TASK TO COMPLETE: Nothing should differ between your answer and the records below.

Items listed in a dataset:
|---|
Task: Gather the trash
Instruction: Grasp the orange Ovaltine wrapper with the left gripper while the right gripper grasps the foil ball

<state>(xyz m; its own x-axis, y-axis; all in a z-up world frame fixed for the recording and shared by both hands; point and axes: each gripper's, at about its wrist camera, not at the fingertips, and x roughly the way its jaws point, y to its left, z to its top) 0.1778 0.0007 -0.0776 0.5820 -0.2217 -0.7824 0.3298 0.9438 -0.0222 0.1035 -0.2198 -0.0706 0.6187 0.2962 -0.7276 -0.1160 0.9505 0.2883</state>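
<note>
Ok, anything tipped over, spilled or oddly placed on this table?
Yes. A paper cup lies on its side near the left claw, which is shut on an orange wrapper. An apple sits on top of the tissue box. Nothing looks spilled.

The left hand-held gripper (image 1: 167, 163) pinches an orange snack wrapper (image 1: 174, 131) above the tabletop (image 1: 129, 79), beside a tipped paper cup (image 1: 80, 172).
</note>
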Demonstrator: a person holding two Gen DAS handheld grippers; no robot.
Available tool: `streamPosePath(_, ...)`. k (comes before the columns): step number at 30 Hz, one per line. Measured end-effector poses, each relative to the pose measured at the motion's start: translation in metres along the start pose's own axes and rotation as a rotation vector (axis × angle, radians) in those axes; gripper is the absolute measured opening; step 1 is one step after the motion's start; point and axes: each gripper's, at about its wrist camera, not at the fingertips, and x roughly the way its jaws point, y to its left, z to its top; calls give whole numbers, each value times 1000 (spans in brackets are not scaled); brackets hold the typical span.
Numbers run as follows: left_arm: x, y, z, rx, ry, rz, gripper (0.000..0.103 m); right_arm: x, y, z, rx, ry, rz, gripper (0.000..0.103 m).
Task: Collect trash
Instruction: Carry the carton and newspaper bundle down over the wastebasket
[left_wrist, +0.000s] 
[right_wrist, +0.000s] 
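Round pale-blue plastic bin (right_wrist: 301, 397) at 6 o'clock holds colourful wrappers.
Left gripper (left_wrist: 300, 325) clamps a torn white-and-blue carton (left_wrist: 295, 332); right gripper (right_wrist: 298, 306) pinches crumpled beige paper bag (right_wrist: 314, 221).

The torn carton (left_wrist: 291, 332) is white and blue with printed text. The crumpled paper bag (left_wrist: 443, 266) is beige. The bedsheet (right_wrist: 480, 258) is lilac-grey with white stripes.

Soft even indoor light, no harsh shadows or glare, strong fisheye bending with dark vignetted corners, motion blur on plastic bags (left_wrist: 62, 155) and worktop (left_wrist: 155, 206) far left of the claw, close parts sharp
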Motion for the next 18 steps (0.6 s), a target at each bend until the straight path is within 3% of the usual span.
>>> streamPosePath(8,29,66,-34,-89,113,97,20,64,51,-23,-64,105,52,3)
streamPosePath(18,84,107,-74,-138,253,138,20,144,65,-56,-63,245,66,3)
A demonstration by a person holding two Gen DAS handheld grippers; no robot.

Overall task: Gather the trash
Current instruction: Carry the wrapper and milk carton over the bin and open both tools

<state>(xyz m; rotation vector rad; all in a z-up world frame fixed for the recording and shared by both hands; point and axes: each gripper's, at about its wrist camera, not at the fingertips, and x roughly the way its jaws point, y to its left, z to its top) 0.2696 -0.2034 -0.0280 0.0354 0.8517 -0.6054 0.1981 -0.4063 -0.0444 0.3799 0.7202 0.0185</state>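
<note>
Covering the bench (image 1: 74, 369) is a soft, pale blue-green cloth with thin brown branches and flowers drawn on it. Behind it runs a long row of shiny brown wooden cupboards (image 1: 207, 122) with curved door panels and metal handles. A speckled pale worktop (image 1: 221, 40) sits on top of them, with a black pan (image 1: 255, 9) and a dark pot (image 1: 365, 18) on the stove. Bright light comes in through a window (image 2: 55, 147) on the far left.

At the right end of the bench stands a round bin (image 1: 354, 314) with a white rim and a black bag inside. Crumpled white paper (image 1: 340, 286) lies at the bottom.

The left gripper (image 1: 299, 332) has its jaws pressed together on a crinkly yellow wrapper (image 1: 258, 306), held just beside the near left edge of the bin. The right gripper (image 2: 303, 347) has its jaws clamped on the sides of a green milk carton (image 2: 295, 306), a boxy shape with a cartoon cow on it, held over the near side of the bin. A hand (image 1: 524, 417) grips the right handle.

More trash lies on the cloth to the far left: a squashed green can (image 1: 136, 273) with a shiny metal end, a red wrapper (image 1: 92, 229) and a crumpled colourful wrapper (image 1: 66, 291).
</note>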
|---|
ANSWER SECTION:
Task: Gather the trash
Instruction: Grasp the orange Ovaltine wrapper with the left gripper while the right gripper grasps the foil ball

<state>(xyz m; its own x-axis, y-axis; all in a z-up world frame fixed for the recording and shared by both hands; point and axes: each gripper's, at about its wrist camera, not at the fingertips, and x roughly the way its jaws point, y to its left, z to its top) 0.1778 0.0007 -0.0776 0.5820 -0.2217 -0.7824 0.3298 0.9438 -0.0222 0.1035 -0.2198 -0.0706 0.6187 0.2962 -0.7276 -0.1160 0.9505 0.2883</state>
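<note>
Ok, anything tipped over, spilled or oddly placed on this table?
Yes. A paper cup lies on its side near the left claw, which is shut on an orange wrapper. An apple sits on top of the tissue box. Nothing looks spilled.

The left hand-held gripper (image 1: 167, 163) pinches an orange snack wrapper (image 1: 174, 131) above the tabletop (image 1: 129, 79), beside a tipped paper cup (image 1: 80, 172).
</note>
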Demonstrator: a person holding two Gen DAS handheld grippers; no robot.
Available tool: `streamPosePath(_, ...)`. k (comes before the columns): step number at 30 Hz, one per line. Measured end-effector poses, each relative to the pose measured at the motion's start: translation in metres along the start pose's own axes and rotation as a rotation vector (axis × angle, radians) in those axes; gripper is the absolute measured opening; step 1 is one step after the motion's start; point and axes: each gripper's, at about its wrist camera, not at the fingertips, and x roughly the way its jaws point, y to its left, z to its top; calls give whole numbers, each value times 1000 (spans in brackets are not scaled); brackets hold the typical span.
Numbers run as follows: left_arm: x, y, z, rx, ry, rz, gripper (0.000..0.103 m); right_arm: x, y, z, rx, ry, rz, gripper (0.000..0.103 m).
Task: Collect trash
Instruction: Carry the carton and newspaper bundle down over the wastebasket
[left_wrist, +0.000s] 
[right_wrist, +0.000s] 
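Round pale-blue plastic bin (right_wrist: 301, 397) at 6 o'clock holds colourful wrappers.
Left gripper (left_wrist: 300, 325) clamps a torn white-and-blue carton (left_wrist: 295, 332); right gripper (right_wrist: 298, 306) pinches crumpled beige paper bag (right_wrist: 314, 221).

The torn carton (left_wrist: 291, 332) is white and blue with printed text. The crumpled paper bag (left_wrist: 443, 266) is beige. The bedsheet (right_wrist: 480, 258) is lilac-grey with white stripes.

Soft even indoor light, no harsh shadows or glare, strong fisheye bending with dark vignetted corners, motion blur on plastic bags (left_wrist: 62, 155) and worktop (left_wrist: 155, 206) far left of the claw, close parts sharp
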Motion for the next 18 steps (0.6 s), a target at each bend until the straight path is within 3% of the usual span.
>>> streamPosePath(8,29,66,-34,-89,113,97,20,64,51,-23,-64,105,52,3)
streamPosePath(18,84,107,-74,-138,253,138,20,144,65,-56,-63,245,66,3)
A demonstration by a person holding two Gen DAS handheld grippers; no robot.

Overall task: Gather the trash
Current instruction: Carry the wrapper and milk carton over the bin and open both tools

<state>(xyz m; rotation vector rad; all in a z-up world frame fixed for the recording and shared by both hands; point and axes: each gripper's, at about its wrist camera, not at the fingertips, and x roughly the way its jaws point, y to its left, z to its top) 0.2696 -0.2034 -0.0280 0.0354 0.8517 -0.6054 0.1981 -0.4063 -0.0444 0.3799 0.7202 0.0185</state>
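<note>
Covering the bench (image 1: 74, 369) is a soft, pale blue-green cloth with thin brown branches and flowers drawn on it. Behind it runs a long row of shiny brown wooden cupboards (image 1: 207, 122) with curved door panels and metal handles. A speckled pale worktop (image 1: 221, 40) sits on top of them, with a black pan (image 1: 255, 9) and a dark pot (image 1: 365, 18) on the stove. Bright light comes in through a window (image 2: 55, 147) on the far left.

At the right end of the bench stands a round bin (image 1: 354, 314) with a white rim and a black bag inside. Crumpled white paper (image 1: 340, 286) lies at the bottom.

The left gripper (image 1: 299, 332) has its jaws pressed together on a crinkly yellow wrapper (image 1: 258, 306), held just beside the near left edge of the bin. The right gripper (image 2: 303, 347) has its jaws clamped on the sides of a green milk carton (image 2: 295, 306), a boxy shape with a cartoon cow on it, held over the near side of the bin. A hand (image 1: 524, 417) grips the right handle.

More trash lies on the cloth to the far left: a squashed green can (image 1: 136, 273) with a shiny metal end, a red wrapper (image 1: 92, 229) and a crumpled colourful wrapper (image 1: 66, 291).
</note>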

This exercise calls for no further output.